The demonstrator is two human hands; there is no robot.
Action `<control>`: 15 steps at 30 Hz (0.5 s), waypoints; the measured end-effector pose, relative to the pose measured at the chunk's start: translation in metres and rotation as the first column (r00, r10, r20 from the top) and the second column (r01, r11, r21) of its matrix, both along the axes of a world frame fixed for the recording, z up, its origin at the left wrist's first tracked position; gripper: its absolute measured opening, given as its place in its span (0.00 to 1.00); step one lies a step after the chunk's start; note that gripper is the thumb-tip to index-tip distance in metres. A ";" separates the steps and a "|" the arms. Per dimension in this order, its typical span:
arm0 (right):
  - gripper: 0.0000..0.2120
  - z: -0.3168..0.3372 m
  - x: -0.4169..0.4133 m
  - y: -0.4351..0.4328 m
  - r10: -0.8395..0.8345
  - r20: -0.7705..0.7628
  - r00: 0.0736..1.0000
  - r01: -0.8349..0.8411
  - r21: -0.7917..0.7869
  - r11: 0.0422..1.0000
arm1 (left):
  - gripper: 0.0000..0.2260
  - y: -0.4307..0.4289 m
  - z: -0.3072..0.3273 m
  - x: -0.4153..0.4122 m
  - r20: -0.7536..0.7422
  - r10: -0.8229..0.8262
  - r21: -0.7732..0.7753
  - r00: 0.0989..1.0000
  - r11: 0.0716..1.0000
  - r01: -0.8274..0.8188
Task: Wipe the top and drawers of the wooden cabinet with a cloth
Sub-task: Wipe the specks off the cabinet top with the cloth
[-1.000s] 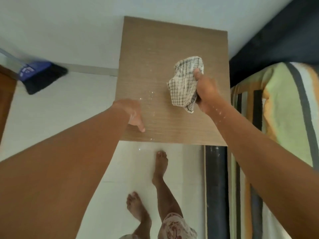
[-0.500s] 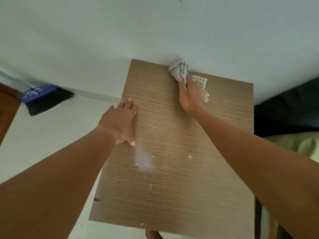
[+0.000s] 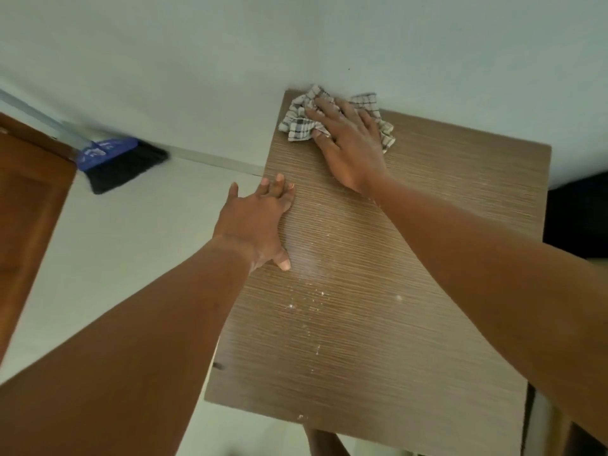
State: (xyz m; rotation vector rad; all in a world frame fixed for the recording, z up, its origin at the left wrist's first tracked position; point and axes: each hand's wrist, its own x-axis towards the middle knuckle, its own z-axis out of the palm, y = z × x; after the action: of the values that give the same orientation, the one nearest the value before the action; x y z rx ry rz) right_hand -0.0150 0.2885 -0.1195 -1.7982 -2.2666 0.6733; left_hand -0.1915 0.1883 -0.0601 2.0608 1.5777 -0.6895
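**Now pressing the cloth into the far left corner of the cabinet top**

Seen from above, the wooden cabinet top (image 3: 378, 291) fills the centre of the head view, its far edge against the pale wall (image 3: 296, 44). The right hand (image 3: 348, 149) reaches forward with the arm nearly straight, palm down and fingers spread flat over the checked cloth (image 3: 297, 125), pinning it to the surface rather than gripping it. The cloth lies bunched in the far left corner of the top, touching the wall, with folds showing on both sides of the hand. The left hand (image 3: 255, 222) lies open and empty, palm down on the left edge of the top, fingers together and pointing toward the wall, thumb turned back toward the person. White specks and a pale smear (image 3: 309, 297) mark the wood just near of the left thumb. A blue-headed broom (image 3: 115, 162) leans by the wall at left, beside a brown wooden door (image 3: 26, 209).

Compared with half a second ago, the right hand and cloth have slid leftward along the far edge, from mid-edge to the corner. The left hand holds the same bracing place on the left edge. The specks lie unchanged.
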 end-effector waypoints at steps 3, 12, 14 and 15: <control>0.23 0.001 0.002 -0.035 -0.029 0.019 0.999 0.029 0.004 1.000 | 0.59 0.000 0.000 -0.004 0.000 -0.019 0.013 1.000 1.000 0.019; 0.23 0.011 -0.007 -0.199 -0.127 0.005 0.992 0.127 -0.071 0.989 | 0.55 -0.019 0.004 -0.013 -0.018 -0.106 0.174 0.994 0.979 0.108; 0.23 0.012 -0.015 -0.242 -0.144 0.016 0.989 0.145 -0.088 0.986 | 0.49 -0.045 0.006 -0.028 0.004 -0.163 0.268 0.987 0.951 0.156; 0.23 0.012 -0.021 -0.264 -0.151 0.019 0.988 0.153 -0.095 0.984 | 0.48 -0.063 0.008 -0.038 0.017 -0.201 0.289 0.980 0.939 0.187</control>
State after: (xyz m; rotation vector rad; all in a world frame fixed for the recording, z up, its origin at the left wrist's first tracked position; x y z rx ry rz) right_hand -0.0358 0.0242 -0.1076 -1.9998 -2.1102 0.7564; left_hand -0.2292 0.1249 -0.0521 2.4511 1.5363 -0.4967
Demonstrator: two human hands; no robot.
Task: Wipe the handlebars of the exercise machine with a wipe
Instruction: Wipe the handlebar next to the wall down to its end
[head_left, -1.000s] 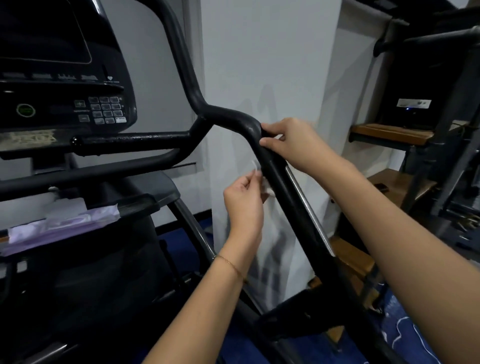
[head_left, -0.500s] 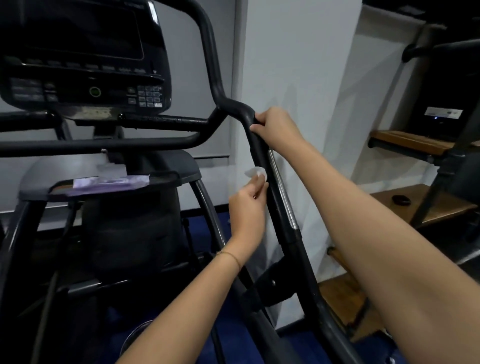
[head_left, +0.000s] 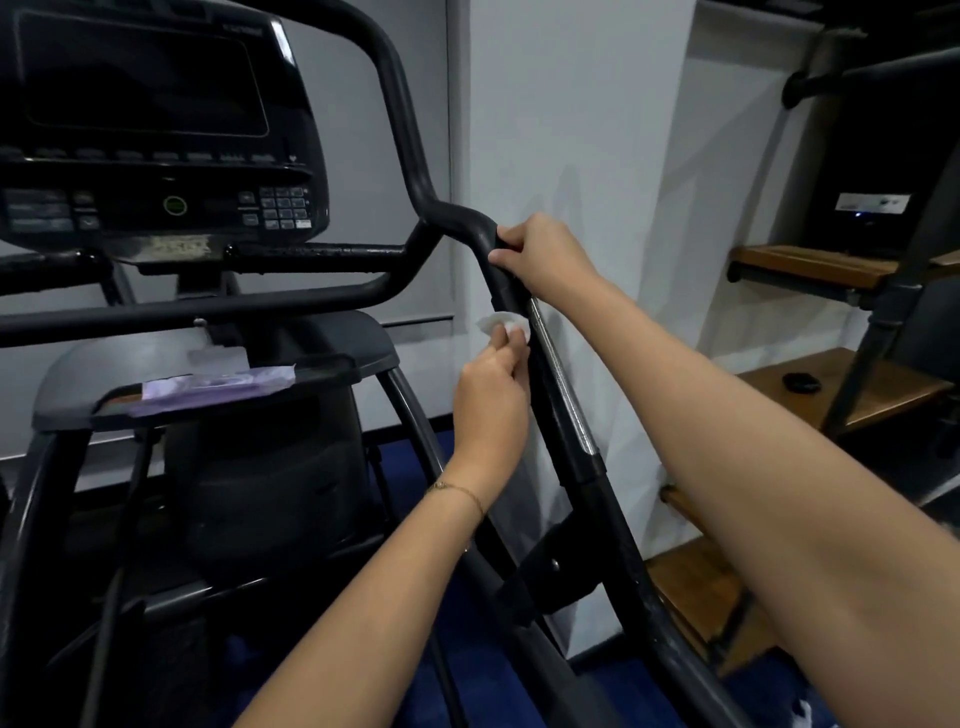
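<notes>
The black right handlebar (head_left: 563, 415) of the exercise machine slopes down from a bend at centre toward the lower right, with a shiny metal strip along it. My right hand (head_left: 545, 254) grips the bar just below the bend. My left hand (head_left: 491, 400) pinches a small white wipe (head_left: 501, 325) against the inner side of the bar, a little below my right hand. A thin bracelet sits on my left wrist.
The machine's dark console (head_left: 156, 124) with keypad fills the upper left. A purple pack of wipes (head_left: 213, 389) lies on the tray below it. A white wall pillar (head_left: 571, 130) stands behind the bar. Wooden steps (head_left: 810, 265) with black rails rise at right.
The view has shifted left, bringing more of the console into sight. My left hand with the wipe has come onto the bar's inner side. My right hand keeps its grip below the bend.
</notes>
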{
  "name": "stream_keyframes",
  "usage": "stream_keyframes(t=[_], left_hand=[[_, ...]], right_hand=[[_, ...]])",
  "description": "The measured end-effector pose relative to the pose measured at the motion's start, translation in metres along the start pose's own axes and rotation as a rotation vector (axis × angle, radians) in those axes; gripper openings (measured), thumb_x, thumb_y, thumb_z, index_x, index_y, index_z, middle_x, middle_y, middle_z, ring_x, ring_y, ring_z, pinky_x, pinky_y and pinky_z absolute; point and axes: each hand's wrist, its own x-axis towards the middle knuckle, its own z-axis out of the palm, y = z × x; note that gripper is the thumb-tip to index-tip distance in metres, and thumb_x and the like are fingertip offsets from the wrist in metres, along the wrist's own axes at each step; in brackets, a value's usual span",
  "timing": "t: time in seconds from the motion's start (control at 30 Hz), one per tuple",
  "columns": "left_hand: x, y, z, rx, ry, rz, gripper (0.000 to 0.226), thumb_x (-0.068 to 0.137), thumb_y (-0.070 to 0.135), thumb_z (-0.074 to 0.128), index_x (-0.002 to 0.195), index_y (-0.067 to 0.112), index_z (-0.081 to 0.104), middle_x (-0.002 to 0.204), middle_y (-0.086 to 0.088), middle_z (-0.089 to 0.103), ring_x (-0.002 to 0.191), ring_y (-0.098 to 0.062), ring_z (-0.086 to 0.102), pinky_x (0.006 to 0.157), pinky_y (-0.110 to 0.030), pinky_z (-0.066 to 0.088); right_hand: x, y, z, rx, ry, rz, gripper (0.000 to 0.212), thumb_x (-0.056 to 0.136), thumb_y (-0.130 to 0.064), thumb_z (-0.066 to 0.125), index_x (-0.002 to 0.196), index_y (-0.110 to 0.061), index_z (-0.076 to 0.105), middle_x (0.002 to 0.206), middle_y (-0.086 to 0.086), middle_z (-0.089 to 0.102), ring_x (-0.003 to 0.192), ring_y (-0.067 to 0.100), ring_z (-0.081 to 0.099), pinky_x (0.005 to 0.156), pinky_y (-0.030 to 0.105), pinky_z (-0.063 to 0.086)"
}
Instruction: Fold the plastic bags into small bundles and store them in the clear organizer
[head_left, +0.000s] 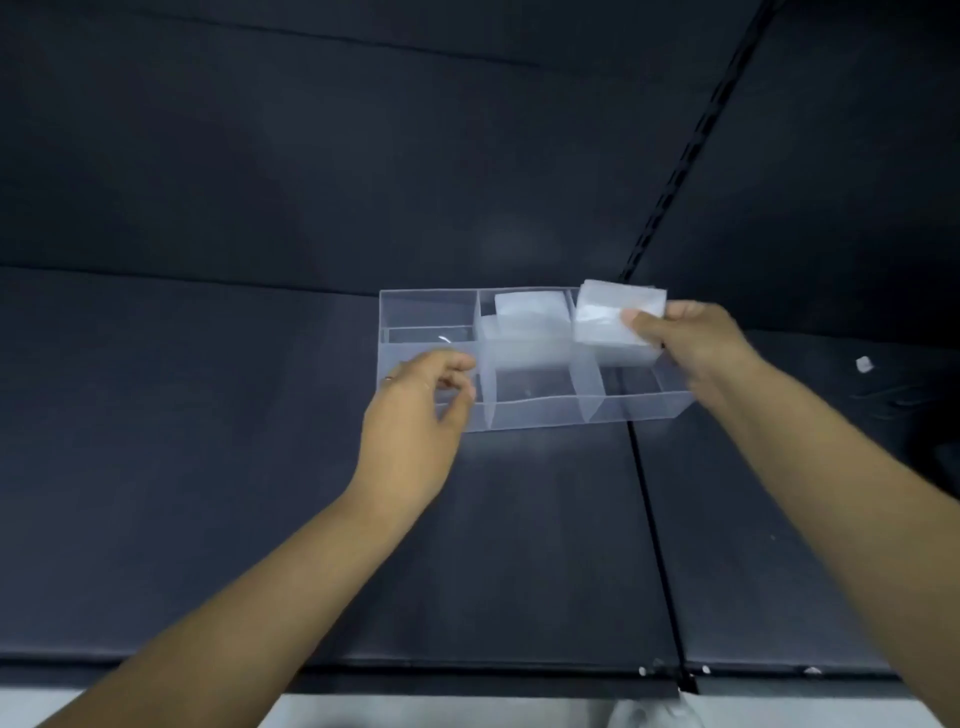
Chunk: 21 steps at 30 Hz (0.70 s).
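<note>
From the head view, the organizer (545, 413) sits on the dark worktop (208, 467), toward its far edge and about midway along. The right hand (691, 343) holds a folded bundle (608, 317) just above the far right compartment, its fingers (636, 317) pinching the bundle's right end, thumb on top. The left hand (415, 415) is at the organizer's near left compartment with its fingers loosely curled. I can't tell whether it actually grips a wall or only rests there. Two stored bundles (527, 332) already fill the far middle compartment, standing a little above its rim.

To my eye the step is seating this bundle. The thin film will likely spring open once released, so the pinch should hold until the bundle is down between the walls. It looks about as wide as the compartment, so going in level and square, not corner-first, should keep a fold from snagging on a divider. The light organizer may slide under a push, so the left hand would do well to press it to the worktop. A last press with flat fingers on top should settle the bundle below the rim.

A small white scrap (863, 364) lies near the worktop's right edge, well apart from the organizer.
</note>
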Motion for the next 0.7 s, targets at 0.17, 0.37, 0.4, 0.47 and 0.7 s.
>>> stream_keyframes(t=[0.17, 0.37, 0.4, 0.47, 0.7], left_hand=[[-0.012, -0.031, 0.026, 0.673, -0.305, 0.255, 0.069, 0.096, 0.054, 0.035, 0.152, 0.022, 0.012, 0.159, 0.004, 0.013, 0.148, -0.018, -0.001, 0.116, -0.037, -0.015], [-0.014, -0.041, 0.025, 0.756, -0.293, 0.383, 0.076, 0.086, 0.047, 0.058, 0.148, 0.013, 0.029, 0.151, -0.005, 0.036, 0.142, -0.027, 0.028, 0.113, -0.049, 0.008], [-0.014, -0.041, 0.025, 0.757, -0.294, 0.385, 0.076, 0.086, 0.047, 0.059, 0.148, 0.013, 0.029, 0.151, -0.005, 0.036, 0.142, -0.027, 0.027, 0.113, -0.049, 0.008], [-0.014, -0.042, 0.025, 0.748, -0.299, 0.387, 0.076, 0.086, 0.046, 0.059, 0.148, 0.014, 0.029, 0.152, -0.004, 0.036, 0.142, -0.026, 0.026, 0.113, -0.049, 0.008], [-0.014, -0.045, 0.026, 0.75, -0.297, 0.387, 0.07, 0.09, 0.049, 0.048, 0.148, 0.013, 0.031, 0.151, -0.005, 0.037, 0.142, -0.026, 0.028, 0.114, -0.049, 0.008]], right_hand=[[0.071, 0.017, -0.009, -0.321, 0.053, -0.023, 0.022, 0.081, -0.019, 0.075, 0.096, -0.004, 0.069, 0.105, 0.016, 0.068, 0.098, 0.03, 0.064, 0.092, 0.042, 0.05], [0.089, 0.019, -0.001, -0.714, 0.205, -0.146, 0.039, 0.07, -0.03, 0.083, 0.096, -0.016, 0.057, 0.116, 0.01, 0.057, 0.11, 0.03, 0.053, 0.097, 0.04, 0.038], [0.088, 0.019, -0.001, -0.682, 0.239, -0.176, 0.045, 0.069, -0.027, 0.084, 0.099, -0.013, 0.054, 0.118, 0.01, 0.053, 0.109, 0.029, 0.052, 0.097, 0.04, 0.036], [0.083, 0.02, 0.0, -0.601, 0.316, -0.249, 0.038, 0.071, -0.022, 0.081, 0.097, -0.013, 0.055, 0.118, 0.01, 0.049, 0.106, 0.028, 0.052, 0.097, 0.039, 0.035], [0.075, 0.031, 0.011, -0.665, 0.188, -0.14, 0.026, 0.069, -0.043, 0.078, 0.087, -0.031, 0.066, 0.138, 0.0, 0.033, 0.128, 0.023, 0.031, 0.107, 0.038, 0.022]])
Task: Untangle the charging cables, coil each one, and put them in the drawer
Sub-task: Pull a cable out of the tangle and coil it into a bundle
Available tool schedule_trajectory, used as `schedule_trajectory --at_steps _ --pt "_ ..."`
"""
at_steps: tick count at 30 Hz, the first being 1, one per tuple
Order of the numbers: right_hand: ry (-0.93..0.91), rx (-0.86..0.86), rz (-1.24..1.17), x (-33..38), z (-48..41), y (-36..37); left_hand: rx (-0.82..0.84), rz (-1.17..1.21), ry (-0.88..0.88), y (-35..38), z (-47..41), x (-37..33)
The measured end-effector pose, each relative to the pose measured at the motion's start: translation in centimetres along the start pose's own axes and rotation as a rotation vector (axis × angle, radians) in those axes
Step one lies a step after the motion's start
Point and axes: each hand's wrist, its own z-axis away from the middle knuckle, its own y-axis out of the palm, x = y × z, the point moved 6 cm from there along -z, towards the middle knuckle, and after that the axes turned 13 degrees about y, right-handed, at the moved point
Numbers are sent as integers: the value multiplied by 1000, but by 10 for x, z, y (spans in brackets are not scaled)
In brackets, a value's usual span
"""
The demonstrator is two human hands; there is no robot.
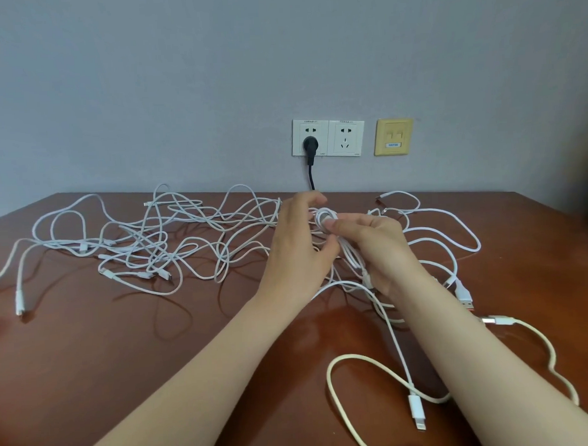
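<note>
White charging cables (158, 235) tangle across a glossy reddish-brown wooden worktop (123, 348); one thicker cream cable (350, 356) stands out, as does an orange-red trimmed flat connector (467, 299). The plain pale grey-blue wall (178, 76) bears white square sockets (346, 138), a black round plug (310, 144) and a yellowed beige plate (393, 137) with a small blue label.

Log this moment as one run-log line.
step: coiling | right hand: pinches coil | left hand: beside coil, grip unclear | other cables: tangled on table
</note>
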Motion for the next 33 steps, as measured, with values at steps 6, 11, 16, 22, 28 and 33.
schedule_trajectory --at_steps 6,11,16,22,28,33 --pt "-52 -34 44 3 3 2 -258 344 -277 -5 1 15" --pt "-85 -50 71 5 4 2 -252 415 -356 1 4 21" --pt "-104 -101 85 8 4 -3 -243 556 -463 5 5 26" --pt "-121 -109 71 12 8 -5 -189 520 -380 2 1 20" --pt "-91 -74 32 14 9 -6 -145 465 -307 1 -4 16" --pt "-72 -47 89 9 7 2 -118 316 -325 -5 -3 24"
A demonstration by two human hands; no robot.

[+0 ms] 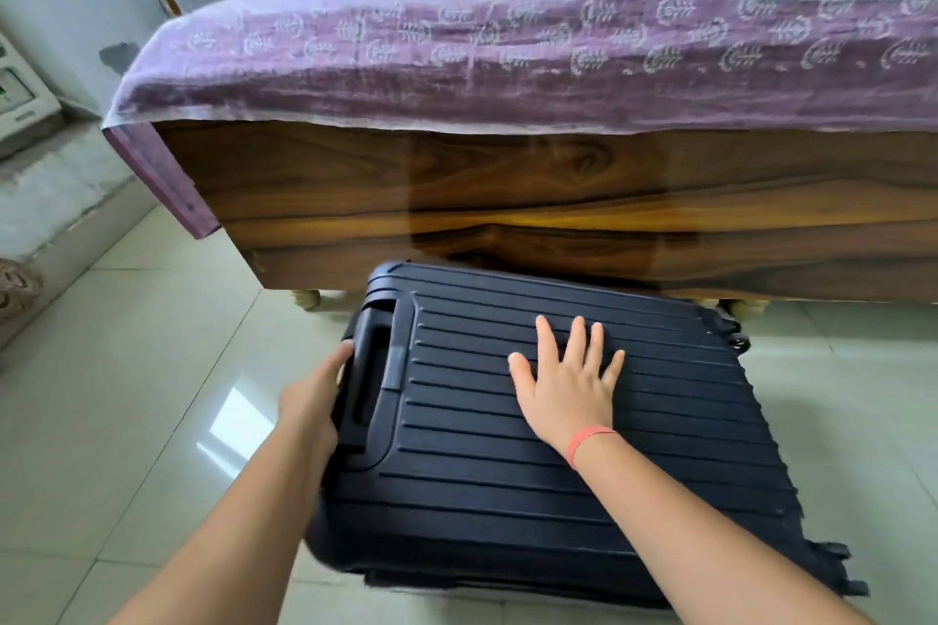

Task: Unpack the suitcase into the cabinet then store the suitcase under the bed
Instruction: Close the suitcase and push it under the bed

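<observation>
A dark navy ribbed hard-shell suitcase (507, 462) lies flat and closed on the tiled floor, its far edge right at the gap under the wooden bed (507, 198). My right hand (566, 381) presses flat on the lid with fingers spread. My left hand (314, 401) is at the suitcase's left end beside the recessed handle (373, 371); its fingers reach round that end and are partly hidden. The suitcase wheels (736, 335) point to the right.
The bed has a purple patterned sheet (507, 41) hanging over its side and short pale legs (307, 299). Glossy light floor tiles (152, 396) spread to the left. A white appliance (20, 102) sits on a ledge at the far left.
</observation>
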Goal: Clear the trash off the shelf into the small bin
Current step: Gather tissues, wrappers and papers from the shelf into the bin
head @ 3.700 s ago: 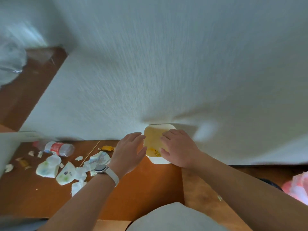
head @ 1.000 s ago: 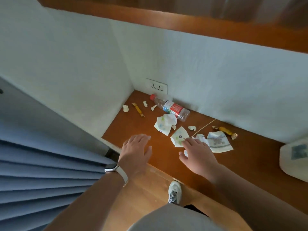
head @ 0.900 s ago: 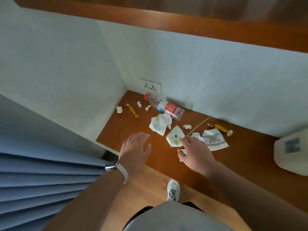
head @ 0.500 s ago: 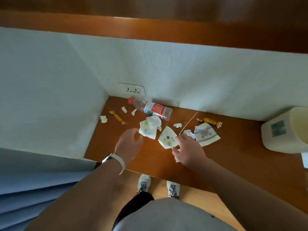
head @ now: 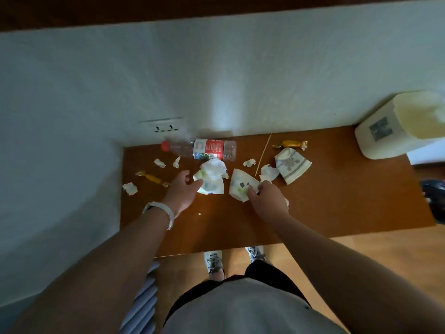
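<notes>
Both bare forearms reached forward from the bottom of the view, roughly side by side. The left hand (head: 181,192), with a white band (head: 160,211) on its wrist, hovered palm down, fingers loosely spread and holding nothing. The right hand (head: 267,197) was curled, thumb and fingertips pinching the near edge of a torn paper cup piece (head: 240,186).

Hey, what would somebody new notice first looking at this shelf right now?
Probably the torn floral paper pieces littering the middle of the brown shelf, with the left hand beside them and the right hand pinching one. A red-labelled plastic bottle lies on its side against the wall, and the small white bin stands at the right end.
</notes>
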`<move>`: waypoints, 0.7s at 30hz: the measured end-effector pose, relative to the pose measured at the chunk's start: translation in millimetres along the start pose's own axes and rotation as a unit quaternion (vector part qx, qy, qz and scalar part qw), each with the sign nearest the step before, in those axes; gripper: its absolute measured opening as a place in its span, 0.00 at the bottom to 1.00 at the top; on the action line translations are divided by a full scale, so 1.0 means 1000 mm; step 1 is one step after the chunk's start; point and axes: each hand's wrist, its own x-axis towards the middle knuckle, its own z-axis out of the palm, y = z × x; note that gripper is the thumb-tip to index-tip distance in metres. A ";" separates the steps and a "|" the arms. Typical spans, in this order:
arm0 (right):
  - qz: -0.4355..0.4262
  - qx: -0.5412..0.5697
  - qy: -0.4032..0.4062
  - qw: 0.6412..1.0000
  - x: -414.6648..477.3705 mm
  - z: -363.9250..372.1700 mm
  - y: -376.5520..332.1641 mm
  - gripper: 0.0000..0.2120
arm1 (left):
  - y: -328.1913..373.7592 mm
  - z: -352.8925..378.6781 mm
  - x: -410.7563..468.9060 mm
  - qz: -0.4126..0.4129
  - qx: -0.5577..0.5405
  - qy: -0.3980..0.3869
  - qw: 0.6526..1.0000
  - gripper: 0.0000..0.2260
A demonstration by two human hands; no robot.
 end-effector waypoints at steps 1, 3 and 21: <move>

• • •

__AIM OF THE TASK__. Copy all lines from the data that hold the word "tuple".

__TASK RESPONSE__.
  "timing": "t: time in seconds from the motion's start (control at 30 Hz), one per tuple",
at_steps: tick count at 30 Hz, the first being 1, one per tuple

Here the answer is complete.